Tuesday, October 11, 2011

Take Me Away....

Today has been one of those days where I think - that's it, I'm booking a week at a spa.  By myself.  It's not that I'm particularly frustrated, pissed or overly exhausted.  I'm just drained.  Physically and mentally.  I feel like there's too much coming at me at once, and I just want to step out of my life, if only for a week.  Not only do I want to step out of my life.  I want go somewhere where I am forced to physically and mentally detox.  The first time I felt this way and actually did something about it, I booked a week at Spa Eastman, which is about an hour outside of Montreal in Quebec.  Yes, Canada.  Yes, the French speaking part of Canada.  I had only seen pictures (which look EXACTLY like what I saw when I got to the resort), but it looked beautiful, peaceful and well priced.  For the cost of my entire stay at Spa Eastman, including additional spa services I ended up booking on top of my package and all of my travel costs, I paid the same price for receiving about half of a comparable stay at a spa here in my own state.

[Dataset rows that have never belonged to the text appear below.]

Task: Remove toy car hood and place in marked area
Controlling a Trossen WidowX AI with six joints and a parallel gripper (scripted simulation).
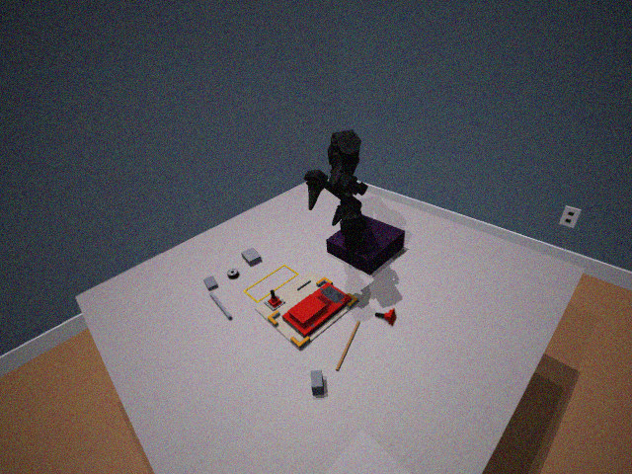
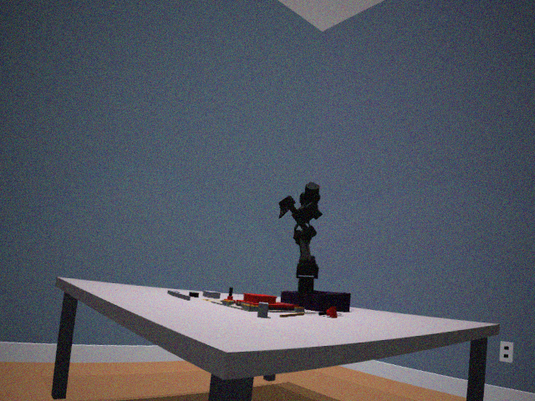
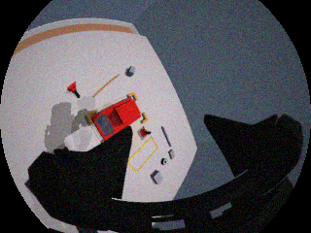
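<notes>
The red toy car [image 1: 307, 310] [image 2: 259, 297] [image 3: 128, 112] sits between orange corner brackets, with a raised red block and a dark grey panel [image 1: 333, 292] [image 3: 104, 123] on top. I cannot tell which part is the hood; no loose hood shows apart from the car. The marked area is a yellow outline [image 1: 264, 278] [image 3: 147, 159] beside the car's board, with nothing inside it. My gripper [image 1: 322, 215] [image 3: 169, 123] is open and empty, high above the table, back near the arm's base and touching nothing. Its left finger covers a board corner in the wrist view.
A small red piece with a black knob [image 1: 274, 299] [image 3: 144, 132] stands beside the car. Another red piece [image 1: 390, 316] [image 3: 72, 87] lies near a wooden stick [image 1: 348, 346] [image 3: 105, 85]. Grey blocks [image 1: 317, 382] [image 1: 251, 256], a wheel [image 1: 232, 273] and a grey rod [image 1: 220, 306] lie around.
</notes>
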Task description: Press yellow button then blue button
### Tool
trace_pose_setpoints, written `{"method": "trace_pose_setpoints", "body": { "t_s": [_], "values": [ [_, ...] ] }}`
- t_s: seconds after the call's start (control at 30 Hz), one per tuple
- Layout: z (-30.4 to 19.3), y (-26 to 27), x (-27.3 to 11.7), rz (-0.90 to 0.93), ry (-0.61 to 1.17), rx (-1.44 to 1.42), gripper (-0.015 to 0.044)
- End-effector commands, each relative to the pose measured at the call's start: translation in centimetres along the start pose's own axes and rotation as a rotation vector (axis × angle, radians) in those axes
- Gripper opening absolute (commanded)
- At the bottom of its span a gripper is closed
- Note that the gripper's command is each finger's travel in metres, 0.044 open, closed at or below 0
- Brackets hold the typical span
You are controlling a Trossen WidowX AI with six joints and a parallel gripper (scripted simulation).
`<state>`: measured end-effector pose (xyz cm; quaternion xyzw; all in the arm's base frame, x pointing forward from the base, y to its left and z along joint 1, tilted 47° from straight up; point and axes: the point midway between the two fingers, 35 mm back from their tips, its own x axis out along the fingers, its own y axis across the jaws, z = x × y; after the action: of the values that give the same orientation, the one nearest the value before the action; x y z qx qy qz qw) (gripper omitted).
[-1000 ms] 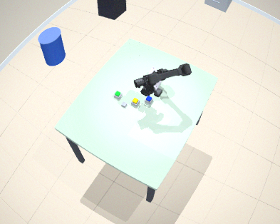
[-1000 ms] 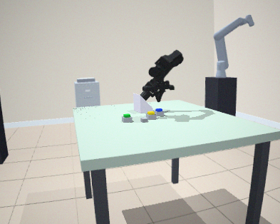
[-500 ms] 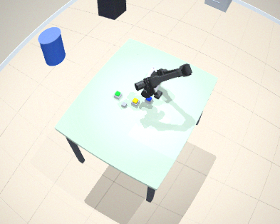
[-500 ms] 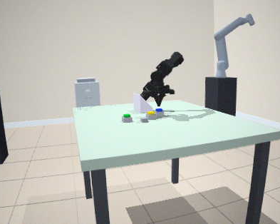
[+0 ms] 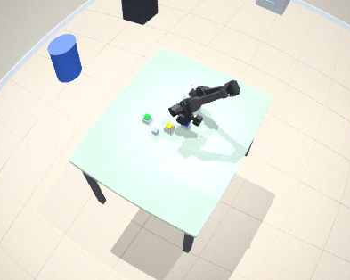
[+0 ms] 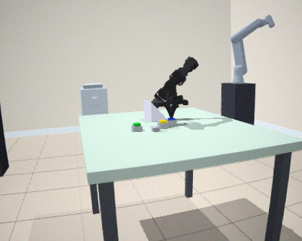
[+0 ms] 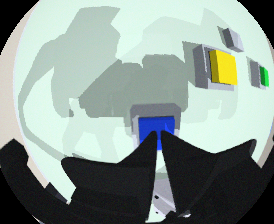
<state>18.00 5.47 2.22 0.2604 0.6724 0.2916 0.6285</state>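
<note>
green button (image 5: 147, 118): far left of the gripper, well apart, on its grey base
grey block (image 5: 155, 131): between green and yellow, slightly nearer the table's front edge, untouched
yellow button (image 5: 169, 127): just left of the gripper, cap up, nothing on it
gripper (image 6: 171, 115): fingers closed together, holding nothing; tips point straight down
blue button (image 7: 156, 129): directly under the fingertips; in the wrist view the closed tips meet at its near edge, and the exterior view shows the tip at the cap. Can't tell whether it's pushed down.
white wedge (image 6: 151, 111): behind the gripper, toward the arm base
arm (image 5: 211, 93): reaches in from the right, folded down over the button row
table (image 5: 122, 178): pale green top, arm shadow lies right of the buttons
</note>
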Motion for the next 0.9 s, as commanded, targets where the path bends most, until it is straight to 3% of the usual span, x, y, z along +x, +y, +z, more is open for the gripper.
{"method": "trace_pose_setpoints", "body": {
  "t_s": [0.0,0.47,0.63,0.77,0.87],
  "values": [
    [-0.1,0.1,0.4,0.006,0.005,0.004,0.0020],
    [-0.1,0.1,0.4,0.006,0.005,0.004,0.0020],
    [-0.1,0.0,-2.9,0.004,0.005,0.004,0.0020],
    [-0.1,0.0,-3.1,0.005,0.005,0.005,0.0020],
    [1.2,1.3,-4.0,0.000,0.004,0.006,0.0099]
  ]
}}
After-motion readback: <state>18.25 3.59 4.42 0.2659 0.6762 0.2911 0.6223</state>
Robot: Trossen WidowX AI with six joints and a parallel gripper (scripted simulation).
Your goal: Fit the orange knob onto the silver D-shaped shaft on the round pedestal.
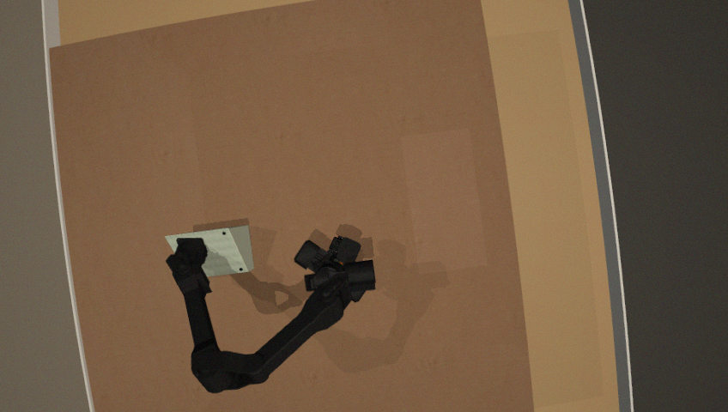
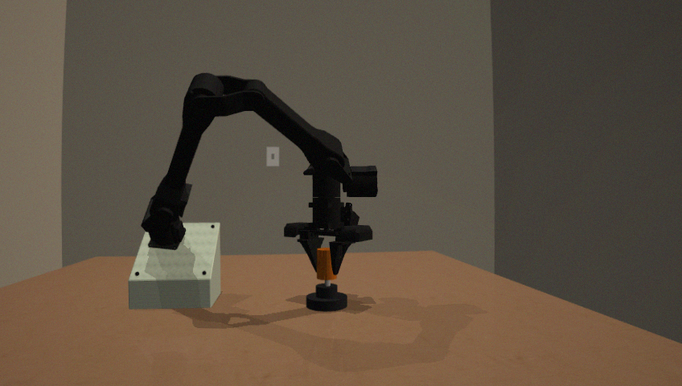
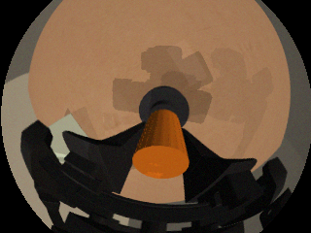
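Note:
The orange knob [image 2: 325,263] [image 3: 160,146] is upright, wide end down, between the fingers of my gripper [image 2: 326,271] [image 3: 162,128], which is shut on it. The dark round pedestal [image 2: 326,300] [image 3: 148,108] stands on the table directly below. A short piece of the silver shaft [image 2: 327,283] shows between the knob's lower edge and the pedestal's top. The knob stands above the pedestal, not touching it. The knob hides the shaft's top, and its hole and both flat sides are out of sight. From above, the arm covers nearly all of the knob and the pedestal.
A pale green sloped block [image 1: 238,251] [image 2: 170,293] with black dots carries the arm's base, left of the pedestal. It also shows at the left edge of the wrist view [image 3: 69,130]. The brown table top [image 1: 326,117] [image 2: 119,354] lies around both.

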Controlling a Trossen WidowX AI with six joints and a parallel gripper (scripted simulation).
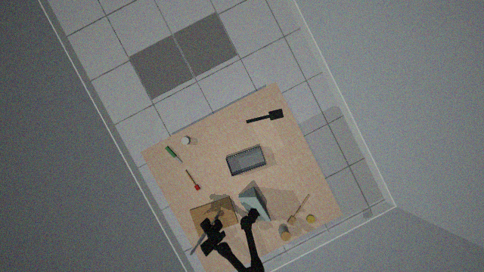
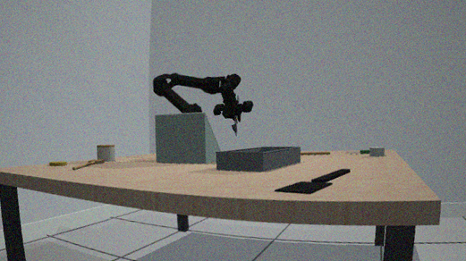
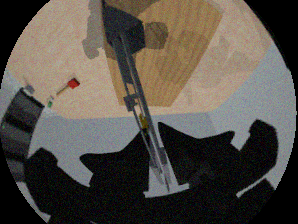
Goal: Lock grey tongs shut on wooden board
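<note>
My gripper [image 1: 217, 223] [image 2: 236, 119] [image 3: 153, 125] is shut on the grey tongs [image 1: 193, 248] [image 2: 234, 128] [image 3: 125, 65] and holds them in the air. Their two arms lie close together with a narrow gap. In the wrist view they run from a wide dark end at the top left, through the fingers, to a narrow end at the bottom. In the top view they cross the near left edge of the wooden board [image 1: 230, 212] [image 3: 185, 65]. Whether the lock has caught is hidden. The roasting tin [image 1: 249, 168] [image 2: 238, 163] is empty.
A pale green block [image 1: 249, 202] [image 2: 182, 137] stands between board and tin. A red-ended tool [image 1: 197, 187] [image 3: 73, 83], a green-handled tool [image 1: 171, 151], a white cup [image 1: 185, 140] [image 2: 376, 152], a black spatula [image 1: 276, 114] [image 2: 304, 188] and a brown-topped pot [image 1: 285, 236] [image 2: 105, 153] are on the table.
</note>
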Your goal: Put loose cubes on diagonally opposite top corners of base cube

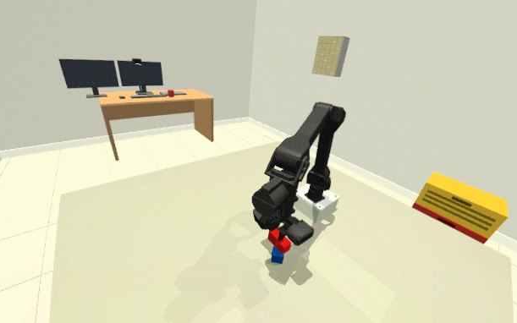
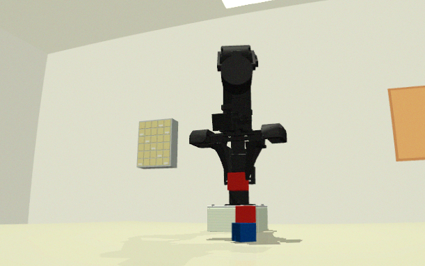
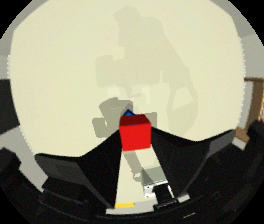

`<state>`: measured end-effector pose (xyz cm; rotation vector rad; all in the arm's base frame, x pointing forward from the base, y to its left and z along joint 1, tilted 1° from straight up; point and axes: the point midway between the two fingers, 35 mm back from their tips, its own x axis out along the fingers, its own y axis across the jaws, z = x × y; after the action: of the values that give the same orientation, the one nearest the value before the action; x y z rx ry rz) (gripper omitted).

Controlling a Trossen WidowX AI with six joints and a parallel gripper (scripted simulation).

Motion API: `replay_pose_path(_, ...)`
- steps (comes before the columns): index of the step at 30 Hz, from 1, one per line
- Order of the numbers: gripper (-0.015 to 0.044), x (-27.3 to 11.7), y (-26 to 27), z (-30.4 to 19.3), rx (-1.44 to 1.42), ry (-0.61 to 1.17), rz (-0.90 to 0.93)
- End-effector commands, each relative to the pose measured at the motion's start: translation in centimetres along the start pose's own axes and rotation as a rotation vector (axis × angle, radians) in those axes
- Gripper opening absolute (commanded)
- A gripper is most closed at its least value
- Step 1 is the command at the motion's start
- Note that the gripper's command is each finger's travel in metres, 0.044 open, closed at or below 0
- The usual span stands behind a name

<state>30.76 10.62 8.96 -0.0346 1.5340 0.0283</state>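
Observation:
The blue base cube (image 1: 277, 257) (image 2: 243, 232) rests on the floor mat; only a small corner of it shows in the wrist view (image 3: 128, 113). One red cube (image 1: 284, 247) (image 2: 245, 214) sits on top of it, offset to one side, and looks level. My gripper (image 2: 238, 178) (image 3: 135, 131) is shut on the other red cube (image 1: 273, 235) (image 2: 238, 181) (image 3: 135, 136). The held cube hangs above the stack, apart from it and slightly left of the placed cube in the exterior view. The placed red cube is not visible in the wrist view, behind the held one.
The arm's white base box (image 1: 316, 207) (image 2: 220, 219) stands behind the stack. The wide gripper body overhangs the cubes. A yellow and red toolbox (image 1: 462, 205) lies off to the right, and a wooden desk (image 1: 157, 110) with monitors stands far back left.

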Motion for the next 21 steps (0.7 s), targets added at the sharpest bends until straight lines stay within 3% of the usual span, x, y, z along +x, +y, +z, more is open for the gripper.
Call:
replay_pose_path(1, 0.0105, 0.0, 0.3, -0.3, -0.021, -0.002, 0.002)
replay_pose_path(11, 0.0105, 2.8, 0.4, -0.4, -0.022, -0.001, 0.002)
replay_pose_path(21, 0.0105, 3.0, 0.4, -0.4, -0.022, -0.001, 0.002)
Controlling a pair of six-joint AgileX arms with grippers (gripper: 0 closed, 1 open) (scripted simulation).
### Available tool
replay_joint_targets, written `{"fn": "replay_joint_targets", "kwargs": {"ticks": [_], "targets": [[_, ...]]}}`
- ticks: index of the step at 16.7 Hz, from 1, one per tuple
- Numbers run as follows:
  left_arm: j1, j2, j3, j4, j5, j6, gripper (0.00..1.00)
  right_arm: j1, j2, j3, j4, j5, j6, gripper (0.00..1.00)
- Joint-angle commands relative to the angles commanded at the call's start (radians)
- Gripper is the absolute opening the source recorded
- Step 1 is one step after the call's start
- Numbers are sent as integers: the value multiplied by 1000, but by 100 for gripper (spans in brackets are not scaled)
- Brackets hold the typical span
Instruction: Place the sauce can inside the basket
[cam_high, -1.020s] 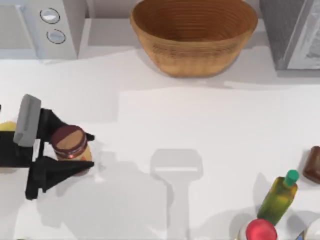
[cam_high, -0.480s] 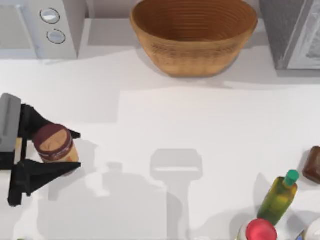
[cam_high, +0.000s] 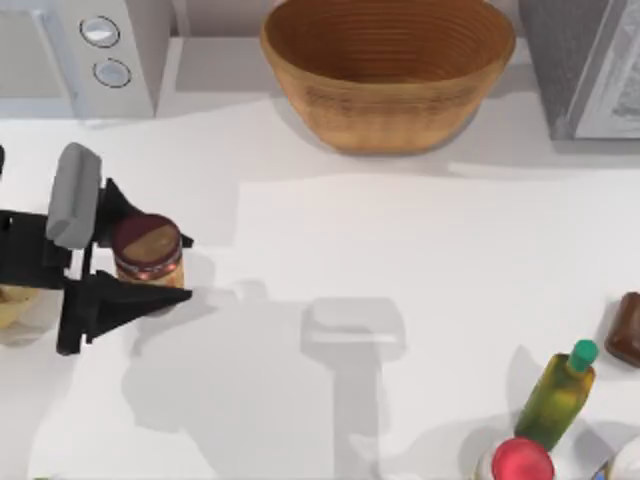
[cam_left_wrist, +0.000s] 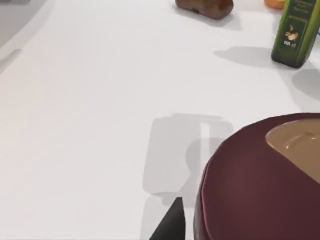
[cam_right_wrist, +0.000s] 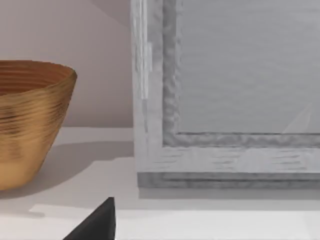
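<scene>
Left gripper (cam_high: 150, 268): clamped on the sauce can (cam_high: 148, 250), at 9 o'clock on the table.
Basket (cam_high: 388, 75): 12 o'clock, well apart.
Carry: keep can upright, clear the rim, release over centre.
Right gripper: fingers' state cannot tell.

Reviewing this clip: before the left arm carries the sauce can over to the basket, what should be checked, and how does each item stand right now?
1. Grip: left gripper fingers flank the small squat maroon-topped, orange-labelled sauce can on both sides; ok.
2. Can upright: top faces up; ok.
3. Can lifted off the white table: cannot tell.
4. Large round light-brown woven wicker basket holds nothing visible inside; ok.
5. Path from can to basket: bare tabletop between them; ok.
6. Green-capped olive bottle and red-capped container stand at the table's right, off the route; ok.
</scene>
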Motion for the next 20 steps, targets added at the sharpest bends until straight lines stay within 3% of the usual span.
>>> {"fn": "replay_joint_targets", "kwargs": {"ticks": [4, 10, 13, 16, 20], "targets": [[-120, 99, 224, 178, -191, -347, 0, 0, 0, 0, 0, 0, 0, 100], [-306, 221, 593, 488, -559, -948, 0, 0, 0, 0, 0, 0, 0, 100], [-384, 281, 727, 617, -717, -1169, 0, 0, 0, 0, 0, 0, 0, 100], [-440, 330, 812, 707, -820, -1295, 0, 0, 0, 0, 0, 0, 0, 100], [-459, 346, 838, 735, -848, -1329, 0, 0, 0, 0, 0, 0, 0, 100]]}}
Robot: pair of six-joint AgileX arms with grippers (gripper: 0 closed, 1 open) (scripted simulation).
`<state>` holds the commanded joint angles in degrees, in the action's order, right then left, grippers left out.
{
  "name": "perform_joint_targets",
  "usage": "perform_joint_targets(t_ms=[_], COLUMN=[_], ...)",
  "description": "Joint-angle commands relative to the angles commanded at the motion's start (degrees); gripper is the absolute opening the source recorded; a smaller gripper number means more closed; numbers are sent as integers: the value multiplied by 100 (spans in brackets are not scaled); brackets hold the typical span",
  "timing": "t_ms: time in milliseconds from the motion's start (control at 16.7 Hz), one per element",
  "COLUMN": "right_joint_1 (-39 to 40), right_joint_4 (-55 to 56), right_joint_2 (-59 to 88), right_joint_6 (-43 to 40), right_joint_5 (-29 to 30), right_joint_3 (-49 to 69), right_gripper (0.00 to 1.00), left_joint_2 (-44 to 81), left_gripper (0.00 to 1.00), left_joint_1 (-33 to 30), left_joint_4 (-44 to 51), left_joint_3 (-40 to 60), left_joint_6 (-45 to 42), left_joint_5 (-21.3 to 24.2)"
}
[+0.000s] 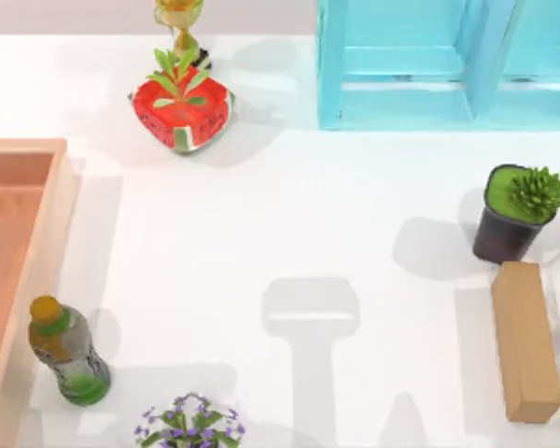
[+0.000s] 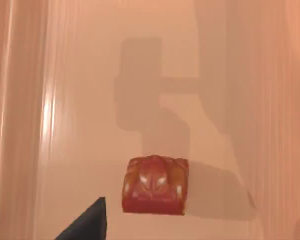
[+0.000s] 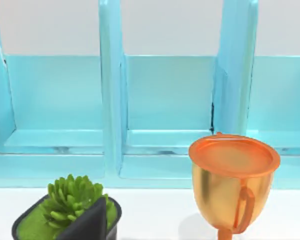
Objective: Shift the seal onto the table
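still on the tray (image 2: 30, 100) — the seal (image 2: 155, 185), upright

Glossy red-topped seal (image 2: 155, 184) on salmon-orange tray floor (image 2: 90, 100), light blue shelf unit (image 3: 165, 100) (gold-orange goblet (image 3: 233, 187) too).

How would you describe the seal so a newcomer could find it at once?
Start at the salmon-orange tray on the table's left side. The left wrist view looks down onto its floor, where the seal stands alone: a small tan-orange block with a red top, far smaller than the bottle outside the rim.
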<state>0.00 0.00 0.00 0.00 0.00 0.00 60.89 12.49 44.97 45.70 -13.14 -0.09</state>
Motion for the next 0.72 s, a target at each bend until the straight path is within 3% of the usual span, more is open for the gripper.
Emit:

That week I detoxed in every way imaginable.  Very little English was spoken, so I could zone out all of the chatter around me much like I do during family dinners as one of the only family members who does not speak Mandarin.  I didn't have a computer with me, and my phone didn't work well where we were.  Other than the communication detox, the first couple of days was a complete physical detox.  Between the numerous massages, pure organic food and lack of caffeine just in the first two days, I became physically ill and ended up sleeping it off for about 16 hours.  But I tell you, when I woke up, I literally felt reborn.  It was amazing.

That reborn feeling?  On days like today I just keep dreaming about what that felt like, and I desperately long to feel that again.  Like right now.